Il faut d’abord rappeler que le populisme a commencé bien avant cela en Europe et que Trump s’en est inspiré. Il a notamment repris cette idée de reprendre le contrôle (« Take back control »), qui était au cœur de la campagne du Brexit. Cela dit, les Etats-Unis étant la première démocratie du monde, son retour triomphant a créé un effet d’encouragement chez des populistes européens, notamment face à l’hostilité manifeste de l’UE à leur égard. Le vice-président américain J. D. Vance a joué sur cette corde lors de son discours à la conférence de Munich sur la sécurité, en février. En substance : « Nous, les Américains, allons vous aider, vous, les Européens protestataires, à faire entendre votre colère, légitime. » Ce discours leur a donné de la force. Trump a aussi une façon d’affirmer la puissance de sa volonté avec ses déclarations tonitruantes, qui enthousiasment les populistes. Ils ont une fascination pour celui qui donne au monde une image de l’Occident à laquelle ils aspirent. Ils sentent qu’ils ont l’opportunité de s’inscrire dans son sillage et de bénéficier de sa protection. C’est assez paradoxal car nombre de populistes européens se sont longtemps caractérisés par un rejet des Etats-Unis…
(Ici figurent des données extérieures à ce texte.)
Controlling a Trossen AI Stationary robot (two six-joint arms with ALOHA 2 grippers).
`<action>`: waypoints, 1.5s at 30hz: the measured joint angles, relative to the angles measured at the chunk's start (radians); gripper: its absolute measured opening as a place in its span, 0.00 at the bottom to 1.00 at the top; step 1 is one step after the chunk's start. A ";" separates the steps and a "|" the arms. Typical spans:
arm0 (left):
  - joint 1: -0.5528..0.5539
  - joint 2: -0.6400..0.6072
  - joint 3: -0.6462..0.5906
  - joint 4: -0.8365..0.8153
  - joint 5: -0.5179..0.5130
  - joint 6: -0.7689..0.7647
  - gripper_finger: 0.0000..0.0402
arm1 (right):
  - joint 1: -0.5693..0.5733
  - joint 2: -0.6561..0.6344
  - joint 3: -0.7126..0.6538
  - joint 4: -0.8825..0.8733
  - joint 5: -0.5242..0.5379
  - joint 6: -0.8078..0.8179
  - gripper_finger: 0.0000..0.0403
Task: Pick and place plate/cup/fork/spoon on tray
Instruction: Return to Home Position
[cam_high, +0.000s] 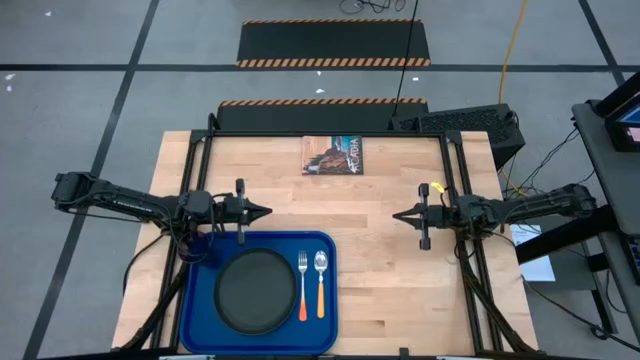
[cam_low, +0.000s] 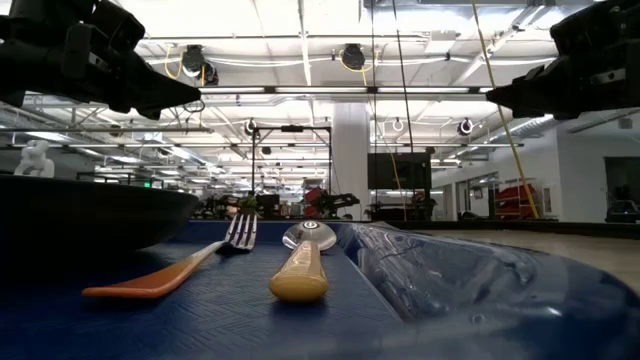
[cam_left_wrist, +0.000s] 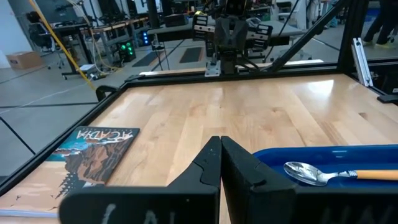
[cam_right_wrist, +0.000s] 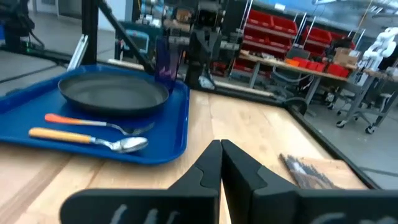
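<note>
The blue tray (cam_high: 330, 320) lies at the table's near edge, left of centre. On it lie the black plate (cam_high: 257, 291), the fork (cam_high: 303, 290) and the spoon (cam_high: 321, 285), side by side right of the plate, handles toward the near edge. The purple cup (cam_right_wrist: 165, 62) stands upright in the tray's far left corner, partly under my left arm. My left gripper (cam_high: 266, 211) is shut and empty, hovering just beyond the tray's far edge. My right gripper (cam_high: 397, 215) is shut and empty, above the bare table right of the tray.
A magazine (cam_high: 333, 155) lies flat near the table's far edge, at the middle. Black frame rails (cam_high: 452, 180) run along the table's left and right sides. Bare wood lies between the two grippers and right of the tray.
</note>
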 joint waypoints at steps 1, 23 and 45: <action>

Ajoutons à cela, dans certains pays, une autre forme de convergence : une forme de pensée réactionnaire, une tentative de ­restauration de la culture chrétienne et conservatrice. On cherche à compenser la faiblesse des frontières par une réaffirmation de valeurs longtemps endormies, qui servent de référence, de point de ralliement. C’est une réaction à ce qui est perçu comme une désoccidentalisation du monde.

Sur l’échelle du trumpisme en Europe, on observe toutefois des degrés d’adhésion différents…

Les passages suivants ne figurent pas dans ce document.